- Your instructions: Lines in which "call" appears should be pulled from the data below.
Segment Open
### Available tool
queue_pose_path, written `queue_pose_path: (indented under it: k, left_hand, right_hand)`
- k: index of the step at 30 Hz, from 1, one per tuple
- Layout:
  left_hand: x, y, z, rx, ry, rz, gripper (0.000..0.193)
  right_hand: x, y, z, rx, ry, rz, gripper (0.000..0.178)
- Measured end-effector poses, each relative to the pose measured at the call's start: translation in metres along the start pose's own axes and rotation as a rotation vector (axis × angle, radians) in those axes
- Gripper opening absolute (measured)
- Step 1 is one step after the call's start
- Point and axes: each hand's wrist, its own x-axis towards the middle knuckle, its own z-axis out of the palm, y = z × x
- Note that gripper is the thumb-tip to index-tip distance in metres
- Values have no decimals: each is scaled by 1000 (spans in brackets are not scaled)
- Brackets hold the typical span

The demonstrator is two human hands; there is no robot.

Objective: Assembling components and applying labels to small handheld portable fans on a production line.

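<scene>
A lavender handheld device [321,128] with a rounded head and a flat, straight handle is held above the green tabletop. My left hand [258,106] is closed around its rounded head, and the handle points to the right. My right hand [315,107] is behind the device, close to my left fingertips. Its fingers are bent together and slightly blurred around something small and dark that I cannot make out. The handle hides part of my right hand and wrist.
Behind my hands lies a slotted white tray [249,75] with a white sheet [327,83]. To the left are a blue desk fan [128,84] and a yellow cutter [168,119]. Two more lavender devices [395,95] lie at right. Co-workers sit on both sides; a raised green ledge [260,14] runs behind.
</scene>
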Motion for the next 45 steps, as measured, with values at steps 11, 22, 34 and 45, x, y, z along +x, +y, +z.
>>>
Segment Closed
- Written solution:
- Measured end-effector poses, each relative to the pose measured at the call's start: translation in metres along the start pose's own axes and rotation as a rotation vector (axis × angle, radians) in those axes
- Step 1 is one step after the call's start

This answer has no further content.